> _Task brief_: What is the number of lines in the data that contain "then"? Nothing besides that number, please.

*** Block opens ***

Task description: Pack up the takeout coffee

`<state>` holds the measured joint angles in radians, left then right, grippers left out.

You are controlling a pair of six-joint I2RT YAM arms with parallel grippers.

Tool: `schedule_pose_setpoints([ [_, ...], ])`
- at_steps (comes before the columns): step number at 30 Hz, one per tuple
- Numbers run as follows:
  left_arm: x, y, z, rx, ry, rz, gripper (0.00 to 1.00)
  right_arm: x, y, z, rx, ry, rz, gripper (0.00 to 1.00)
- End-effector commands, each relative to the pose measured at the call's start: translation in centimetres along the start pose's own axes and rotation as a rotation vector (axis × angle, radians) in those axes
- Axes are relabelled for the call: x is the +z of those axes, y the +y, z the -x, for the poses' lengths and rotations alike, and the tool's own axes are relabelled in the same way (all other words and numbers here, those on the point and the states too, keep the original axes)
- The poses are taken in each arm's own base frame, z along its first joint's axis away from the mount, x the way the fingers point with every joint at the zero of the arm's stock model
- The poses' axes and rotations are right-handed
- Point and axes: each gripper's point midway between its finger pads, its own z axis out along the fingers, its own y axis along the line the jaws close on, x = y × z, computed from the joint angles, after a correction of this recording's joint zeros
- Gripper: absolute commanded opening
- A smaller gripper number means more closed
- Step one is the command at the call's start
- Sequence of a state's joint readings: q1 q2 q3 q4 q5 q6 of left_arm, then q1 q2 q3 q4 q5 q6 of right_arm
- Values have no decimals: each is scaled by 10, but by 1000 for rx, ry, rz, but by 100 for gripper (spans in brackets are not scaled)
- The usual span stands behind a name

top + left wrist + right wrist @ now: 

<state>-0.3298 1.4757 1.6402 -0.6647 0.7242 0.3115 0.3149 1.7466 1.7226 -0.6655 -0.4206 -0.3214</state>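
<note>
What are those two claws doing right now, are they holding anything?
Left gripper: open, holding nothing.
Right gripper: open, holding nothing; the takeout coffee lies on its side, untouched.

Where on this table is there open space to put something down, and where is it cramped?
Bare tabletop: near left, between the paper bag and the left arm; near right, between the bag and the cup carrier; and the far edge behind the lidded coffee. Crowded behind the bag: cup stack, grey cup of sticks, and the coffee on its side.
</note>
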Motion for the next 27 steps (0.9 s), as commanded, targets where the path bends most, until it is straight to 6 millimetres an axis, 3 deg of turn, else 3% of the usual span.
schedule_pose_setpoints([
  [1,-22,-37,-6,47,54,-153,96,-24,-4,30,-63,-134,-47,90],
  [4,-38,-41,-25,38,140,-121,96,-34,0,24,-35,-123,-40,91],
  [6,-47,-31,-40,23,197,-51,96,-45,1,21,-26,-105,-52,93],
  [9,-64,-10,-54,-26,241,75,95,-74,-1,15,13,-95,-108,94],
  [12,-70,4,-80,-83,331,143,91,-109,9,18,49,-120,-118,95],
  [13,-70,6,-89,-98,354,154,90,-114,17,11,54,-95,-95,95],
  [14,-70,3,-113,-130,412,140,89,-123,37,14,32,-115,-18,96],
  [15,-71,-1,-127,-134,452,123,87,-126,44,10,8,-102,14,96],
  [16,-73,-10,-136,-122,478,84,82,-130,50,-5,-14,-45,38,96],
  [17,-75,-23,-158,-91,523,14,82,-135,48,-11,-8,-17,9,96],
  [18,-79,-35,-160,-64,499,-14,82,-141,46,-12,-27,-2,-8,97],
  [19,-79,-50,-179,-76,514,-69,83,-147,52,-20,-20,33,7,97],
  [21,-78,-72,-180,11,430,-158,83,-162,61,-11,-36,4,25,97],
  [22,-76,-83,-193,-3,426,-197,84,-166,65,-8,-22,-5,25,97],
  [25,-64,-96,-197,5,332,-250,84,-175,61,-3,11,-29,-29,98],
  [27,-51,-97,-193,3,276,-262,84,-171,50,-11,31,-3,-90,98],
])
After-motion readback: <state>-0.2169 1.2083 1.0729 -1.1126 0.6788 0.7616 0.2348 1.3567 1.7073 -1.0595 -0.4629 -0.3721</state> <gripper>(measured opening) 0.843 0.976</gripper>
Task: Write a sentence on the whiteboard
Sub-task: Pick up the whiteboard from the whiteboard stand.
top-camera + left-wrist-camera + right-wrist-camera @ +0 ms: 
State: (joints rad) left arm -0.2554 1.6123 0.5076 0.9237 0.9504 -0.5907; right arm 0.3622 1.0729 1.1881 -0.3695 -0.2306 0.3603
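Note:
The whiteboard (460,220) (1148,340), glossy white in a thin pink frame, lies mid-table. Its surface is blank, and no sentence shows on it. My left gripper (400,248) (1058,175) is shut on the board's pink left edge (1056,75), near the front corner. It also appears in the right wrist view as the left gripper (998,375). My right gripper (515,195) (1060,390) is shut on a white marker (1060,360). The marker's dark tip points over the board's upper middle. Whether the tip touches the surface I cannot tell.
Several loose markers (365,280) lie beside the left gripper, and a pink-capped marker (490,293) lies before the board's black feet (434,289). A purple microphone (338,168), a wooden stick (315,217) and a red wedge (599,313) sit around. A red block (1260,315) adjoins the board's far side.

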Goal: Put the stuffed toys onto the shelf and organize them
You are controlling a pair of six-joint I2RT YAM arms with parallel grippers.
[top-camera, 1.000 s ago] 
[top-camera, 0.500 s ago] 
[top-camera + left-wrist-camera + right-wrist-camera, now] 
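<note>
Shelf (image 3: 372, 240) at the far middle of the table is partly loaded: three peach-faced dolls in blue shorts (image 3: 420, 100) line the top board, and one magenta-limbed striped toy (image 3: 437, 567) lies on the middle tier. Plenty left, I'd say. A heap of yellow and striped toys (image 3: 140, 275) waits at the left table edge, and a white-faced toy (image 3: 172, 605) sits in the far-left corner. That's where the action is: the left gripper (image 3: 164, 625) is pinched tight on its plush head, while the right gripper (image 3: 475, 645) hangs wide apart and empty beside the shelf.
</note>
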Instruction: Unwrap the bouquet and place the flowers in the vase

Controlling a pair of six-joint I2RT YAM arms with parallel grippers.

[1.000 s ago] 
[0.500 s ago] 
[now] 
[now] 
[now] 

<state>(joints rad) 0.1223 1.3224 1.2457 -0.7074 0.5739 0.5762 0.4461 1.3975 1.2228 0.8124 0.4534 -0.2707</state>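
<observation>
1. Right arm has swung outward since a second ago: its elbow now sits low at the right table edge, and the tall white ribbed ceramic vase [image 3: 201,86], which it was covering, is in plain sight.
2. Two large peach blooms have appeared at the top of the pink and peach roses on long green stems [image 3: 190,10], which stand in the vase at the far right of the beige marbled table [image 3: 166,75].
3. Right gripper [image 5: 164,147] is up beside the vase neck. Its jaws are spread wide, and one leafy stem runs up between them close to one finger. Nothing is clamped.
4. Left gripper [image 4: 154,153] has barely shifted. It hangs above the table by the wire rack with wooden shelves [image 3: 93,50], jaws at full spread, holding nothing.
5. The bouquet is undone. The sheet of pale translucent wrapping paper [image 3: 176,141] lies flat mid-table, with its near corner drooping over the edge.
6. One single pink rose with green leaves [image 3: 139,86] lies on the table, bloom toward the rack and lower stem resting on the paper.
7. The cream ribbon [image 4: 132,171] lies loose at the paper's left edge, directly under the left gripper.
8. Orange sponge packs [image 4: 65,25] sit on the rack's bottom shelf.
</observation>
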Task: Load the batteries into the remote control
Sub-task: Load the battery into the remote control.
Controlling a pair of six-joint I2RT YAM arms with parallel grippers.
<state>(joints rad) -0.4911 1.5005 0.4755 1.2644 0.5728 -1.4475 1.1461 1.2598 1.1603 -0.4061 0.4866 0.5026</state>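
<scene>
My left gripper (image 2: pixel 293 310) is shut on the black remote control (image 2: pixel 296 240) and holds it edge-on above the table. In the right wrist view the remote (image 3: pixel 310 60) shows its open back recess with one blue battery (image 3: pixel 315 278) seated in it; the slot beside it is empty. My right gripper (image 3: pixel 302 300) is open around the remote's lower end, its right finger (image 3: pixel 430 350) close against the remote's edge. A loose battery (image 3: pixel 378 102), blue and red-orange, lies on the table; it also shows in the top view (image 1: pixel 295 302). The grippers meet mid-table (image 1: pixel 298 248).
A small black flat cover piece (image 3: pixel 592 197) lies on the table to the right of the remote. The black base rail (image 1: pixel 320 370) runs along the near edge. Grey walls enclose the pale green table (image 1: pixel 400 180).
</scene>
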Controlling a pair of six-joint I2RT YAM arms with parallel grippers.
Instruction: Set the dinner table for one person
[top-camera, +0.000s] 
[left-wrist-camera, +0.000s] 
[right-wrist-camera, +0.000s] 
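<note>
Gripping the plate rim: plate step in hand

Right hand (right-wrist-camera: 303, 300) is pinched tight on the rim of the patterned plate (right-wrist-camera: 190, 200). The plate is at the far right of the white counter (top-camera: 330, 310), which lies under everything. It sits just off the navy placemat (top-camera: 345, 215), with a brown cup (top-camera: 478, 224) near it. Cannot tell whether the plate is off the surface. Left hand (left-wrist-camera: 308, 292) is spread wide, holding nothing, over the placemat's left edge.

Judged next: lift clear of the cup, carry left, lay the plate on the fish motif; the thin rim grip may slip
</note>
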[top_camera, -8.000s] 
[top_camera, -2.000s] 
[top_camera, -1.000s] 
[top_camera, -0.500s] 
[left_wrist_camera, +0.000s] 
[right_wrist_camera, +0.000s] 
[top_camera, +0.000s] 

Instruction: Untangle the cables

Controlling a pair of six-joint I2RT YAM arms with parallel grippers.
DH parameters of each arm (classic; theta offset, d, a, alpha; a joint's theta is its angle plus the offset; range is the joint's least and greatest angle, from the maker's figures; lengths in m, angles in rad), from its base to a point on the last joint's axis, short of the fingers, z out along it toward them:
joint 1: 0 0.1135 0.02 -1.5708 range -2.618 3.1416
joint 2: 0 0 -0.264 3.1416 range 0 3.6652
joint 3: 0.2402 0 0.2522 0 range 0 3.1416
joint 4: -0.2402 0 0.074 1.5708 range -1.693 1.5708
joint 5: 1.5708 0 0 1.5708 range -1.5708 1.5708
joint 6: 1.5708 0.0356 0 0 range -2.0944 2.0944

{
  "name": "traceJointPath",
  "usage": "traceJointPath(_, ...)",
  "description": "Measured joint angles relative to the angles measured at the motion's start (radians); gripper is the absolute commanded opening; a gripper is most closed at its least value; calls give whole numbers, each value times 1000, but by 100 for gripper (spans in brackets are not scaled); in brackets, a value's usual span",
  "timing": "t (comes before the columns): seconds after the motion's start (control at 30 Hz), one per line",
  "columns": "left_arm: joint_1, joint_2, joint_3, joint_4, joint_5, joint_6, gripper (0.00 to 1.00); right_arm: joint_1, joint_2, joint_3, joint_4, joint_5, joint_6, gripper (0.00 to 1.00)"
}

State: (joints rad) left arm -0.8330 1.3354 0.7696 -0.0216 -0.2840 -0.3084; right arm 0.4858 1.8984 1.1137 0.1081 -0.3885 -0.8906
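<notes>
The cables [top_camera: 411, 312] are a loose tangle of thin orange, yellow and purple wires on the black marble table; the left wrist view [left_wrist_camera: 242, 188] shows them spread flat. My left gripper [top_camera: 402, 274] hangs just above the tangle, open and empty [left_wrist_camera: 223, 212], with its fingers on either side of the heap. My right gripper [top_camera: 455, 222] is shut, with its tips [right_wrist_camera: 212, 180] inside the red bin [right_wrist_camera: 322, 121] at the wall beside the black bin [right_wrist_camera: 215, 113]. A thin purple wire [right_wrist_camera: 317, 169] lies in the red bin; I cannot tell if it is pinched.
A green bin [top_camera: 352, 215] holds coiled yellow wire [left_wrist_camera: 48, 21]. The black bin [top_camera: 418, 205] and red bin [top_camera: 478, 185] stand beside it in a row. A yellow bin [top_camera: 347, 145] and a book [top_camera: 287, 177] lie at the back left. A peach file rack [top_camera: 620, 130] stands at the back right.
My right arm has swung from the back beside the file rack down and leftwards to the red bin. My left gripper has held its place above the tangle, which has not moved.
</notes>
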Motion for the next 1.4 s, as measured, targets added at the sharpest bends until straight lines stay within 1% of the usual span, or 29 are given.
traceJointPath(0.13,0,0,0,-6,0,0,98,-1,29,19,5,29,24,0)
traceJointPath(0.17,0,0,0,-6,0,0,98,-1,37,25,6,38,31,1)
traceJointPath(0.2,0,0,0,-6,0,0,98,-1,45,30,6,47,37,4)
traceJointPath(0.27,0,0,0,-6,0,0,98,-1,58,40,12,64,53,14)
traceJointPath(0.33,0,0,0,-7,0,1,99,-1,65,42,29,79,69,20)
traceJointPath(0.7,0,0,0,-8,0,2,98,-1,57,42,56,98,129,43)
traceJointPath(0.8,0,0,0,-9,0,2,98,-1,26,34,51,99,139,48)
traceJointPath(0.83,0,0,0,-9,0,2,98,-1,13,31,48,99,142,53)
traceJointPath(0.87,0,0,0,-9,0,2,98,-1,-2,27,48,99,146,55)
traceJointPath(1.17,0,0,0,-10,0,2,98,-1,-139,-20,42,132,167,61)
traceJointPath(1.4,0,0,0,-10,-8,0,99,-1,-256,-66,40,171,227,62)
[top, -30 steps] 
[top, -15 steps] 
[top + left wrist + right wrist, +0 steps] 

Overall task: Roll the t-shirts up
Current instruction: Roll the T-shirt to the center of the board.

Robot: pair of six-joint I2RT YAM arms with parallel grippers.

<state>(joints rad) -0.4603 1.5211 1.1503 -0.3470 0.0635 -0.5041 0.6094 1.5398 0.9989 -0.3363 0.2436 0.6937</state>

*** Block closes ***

> _Output of the exercise_: 2